On an almost daily basis I see the same question asked: Should I be using HTML or XHTML? On an almost equally frequent basis I also see people imply that one (usually XHTML) should always be used in favour of the other. Such suggestions, much like most of the reasons given for them, are complete nonsense.

There’s absolutely no reason why we can’t use one or the other, as we see fit, on a case-by-case basis. So to all those out there that are frantically trying to convert their entire life’s work from HTML to XHTML because HTML has been replaced by XHTML, and to those that are refusing to use XHTML because browsers don’t properly support it yet, stop, put the IDE down and step away from the myths.

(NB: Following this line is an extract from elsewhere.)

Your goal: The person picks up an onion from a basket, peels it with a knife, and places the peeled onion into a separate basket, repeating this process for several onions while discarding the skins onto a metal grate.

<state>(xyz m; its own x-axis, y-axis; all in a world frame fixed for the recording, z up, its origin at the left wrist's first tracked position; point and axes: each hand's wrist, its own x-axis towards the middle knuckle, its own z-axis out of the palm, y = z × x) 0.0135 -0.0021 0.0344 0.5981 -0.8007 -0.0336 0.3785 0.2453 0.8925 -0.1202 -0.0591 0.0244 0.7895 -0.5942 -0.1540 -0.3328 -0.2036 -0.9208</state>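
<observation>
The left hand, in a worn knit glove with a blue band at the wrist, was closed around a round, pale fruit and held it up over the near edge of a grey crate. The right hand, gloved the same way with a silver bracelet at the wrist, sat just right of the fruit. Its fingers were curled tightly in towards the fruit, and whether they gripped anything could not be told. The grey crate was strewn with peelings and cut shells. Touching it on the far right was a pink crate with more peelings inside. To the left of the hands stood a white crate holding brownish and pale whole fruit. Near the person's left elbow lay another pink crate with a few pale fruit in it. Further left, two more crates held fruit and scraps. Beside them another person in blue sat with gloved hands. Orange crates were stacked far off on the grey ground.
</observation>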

It seems as though most of the pro-XHTML myths come from developers that are keen to be seen to be keeping pace with (what one could be forgiven for mistaking as the rapid) progression of web development. A perfectly sensible thing to do; if you stop learning you’ll just get left behind. It’s just that few people seem to be willing to admit that they’re experimenting and trying new stuff out, and so they just seem to parrot or make up weird and wild reasons for using XHTML. On the other hand most of the pro-HTML rhetoric seems to come largely from fuddy-duddy stick-in-the-mud types, or people that have taken the time to learn about XML and XHTML, but somehow think they might be keeping some kind of competitive or intellectual edge by discouraging others from doing the same (yes there are people that petty).

Given the prevalence of pro-XHTML mythology in today’s world of web development we’ll start out by taking a look at some of the pro-XHTML myths. Some might sound quite feasible, but the majority are just so absurd that I can’t help but wonder if some of the people saying these things might be a few pennies short of a full quid. See if any of them sound familiar.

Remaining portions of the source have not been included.